◆ **Prompt**
Below are the records; copy exactly the stretch from the line containing "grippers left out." through the line containing "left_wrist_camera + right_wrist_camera", both ends included, and nothing else.

◆ **Material provided**

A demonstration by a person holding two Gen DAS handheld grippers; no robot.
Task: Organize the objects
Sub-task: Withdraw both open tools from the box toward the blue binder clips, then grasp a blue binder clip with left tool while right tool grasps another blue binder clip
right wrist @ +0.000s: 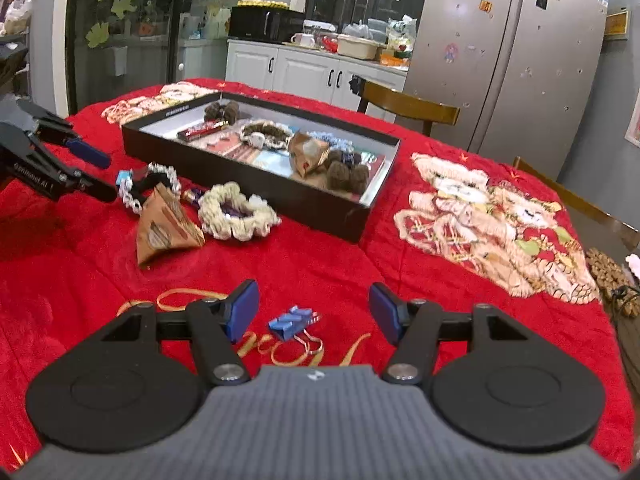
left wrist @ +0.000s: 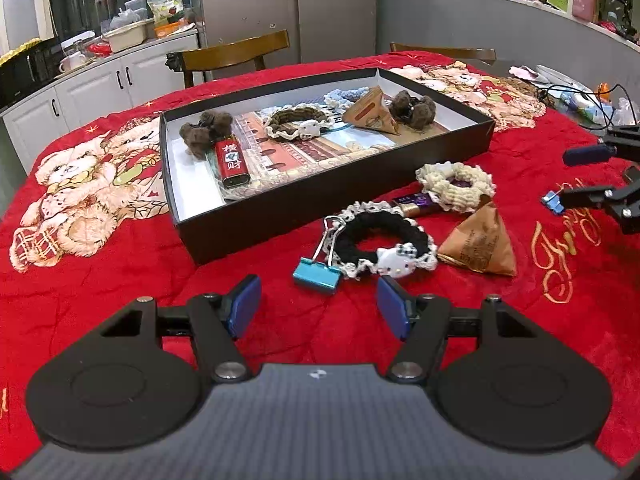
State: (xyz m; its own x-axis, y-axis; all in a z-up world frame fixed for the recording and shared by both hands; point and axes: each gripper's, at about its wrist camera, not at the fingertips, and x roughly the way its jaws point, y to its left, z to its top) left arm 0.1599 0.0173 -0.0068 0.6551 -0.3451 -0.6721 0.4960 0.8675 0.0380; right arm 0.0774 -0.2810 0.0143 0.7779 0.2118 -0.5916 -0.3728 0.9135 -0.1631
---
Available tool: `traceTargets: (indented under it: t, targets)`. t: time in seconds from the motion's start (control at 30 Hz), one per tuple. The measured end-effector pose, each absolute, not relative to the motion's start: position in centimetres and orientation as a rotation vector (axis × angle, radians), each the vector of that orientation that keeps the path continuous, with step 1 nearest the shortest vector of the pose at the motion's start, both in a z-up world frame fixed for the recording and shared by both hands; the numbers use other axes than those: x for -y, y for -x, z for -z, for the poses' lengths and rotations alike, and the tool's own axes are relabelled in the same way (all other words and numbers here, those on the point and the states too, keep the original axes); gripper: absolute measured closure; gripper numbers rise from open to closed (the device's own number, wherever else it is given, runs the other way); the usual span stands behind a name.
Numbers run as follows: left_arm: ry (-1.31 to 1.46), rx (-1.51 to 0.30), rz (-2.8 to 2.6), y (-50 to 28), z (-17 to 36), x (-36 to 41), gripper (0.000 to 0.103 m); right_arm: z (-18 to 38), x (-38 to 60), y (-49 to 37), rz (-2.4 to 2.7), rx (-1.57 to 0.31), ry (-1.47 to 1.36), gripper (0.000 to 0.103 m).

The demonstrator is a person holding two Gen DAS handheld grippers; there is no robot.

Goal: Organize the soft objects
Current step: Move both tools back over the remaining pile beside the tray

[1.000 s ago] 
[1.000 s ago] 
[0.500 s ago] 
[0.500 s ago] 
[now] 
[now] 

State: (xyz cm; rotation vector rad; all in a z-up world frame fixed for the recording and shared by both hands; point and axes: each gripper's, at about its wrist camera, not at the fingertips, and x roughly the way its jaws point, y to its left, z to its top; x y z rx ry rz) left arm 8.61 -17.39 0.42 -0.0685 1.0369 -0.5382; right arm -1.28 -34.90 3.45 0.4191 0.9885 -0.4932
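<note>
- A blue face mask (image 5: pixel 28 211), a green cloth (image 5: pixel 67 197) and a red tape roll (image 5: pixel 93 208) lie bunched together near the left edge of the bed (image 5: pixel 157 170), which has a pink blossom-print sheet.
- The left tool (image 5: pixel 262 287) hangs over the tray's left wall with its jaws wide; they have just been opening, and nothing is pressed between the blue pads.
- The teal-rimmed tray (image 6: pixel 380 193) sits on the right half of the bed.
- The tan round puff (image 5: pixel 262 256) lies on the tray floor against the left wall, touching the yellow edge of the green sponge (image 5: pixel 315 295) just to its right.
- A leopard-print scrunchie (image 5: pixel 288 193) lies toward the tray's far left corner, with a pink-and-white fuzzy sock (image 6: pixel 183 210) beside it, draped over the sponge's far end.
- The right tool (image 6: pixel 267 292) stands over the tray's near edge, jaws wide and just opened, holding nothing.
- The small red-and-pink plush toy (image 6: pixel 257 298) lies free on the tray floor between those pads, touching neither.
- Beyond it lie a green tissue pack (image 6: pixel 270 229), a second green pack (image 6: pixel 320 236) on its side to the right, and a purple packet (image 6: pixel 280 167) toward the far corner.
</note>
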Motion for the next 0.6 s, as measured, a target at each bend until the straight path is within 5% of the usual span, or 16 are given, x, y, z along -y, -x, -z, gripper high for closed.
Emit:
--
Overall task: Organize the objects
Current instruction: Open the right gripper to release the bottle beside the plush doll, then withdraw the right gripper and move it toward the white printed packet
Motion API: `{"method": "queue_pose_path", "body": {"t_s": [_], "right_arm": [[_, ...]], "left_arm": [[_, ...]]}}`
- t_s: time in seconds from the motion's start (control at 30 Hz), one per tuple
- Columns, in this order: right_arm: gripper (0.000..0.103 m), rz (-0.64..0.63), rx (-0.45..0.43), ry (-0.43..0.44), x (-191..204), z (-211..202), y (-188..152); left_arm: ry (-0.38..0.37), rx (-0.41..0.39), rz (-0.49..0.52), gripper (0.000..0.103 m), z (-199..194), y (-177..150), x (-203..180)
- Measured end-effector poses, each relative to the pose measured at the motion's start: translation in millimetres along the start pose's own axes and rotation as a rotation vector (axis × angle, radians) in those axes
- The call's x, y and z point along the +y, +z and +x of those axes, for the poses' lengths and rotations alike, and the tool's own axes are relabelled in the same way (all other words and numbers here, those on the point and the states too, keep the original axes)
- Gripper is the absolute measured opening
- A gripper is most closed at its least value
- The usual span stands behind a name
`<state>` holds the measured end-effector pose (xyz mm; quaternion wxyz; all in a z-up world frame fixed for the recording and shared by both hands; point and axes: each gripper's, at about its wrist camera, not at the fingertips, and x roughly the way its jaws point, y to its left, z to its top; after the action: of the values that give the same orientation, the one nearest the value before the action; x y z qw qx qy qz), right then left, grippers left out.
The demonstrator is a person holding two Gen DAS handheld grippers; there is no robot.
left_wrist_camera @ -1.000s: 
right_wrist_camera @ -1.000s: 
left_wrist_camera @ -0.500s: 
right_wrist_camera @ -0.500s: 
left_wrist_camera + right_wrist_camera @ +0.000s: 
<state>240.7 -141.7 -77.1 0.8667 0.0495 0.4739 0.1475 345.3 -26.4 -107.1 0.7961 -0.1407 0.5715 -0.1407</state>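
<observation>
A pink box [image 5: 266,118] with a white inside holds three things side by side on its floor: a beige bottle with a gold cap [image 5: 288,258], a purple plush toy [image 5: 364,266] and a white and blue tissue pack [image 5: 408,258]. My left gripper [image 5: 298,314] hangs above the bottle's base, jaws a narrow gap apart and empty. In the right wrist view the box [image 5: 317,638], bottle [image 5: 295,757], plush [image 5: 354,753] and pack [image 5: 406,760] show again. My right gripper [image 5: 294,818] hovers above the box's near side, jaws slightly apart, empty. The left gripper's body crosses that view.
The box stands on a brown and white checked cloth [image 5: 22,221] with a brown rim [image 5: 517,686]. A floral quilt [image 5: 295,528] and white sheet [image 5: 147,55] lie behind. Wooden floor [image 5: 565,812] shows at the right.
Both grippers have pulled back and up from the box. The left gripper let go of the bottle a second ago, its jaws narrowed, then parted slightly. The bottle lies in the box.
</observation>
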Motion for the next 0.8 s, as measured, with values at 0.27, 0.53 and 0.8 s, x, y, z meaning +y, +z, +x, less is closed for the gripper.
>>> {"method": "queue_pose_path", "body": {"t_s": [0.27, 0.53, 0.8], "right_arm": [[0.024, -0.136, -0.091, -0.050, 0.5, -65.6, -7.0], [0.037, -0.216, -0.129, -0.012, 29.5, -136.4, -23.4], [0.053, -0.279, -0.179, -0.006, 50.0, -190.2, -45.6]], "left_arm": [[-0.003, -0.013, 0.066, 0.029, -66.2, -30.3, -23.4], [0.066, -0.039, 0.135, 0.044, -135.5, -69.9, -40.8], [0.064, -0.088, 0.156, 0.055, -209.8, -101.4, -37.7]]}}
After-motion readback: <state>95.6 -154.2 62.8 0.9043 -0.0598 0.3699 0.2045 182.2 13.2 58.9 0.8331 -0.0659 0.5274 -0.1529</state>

◆ **Response**
`<state>` holds the measured end-effector pose (xyz mm; quaternion wxyz; all in a z-up world frame fixed for the recording and shared by both hands; point and axes: each gripper's, at about its wrist camera, not at the fingertips, and x roughly the way its jaws point, y to its left, z to its top; after the action: of the values that give the same orientation, the one nearest the value before the action; x y z qw qx qy qz), right then left, grippers left out.
The demonstrator is a person holding two Gen DAS handheld grippers; there is no robot.
left_wrist_camera @ -1.000s: 
right_wrist_camera @ -1.000s: 
left_wrist_camera @ -0.500s: 
right_wrist_camera @ -0.500s: 
left_wrist_camera + right_wrist_camera @ +0.000s: 

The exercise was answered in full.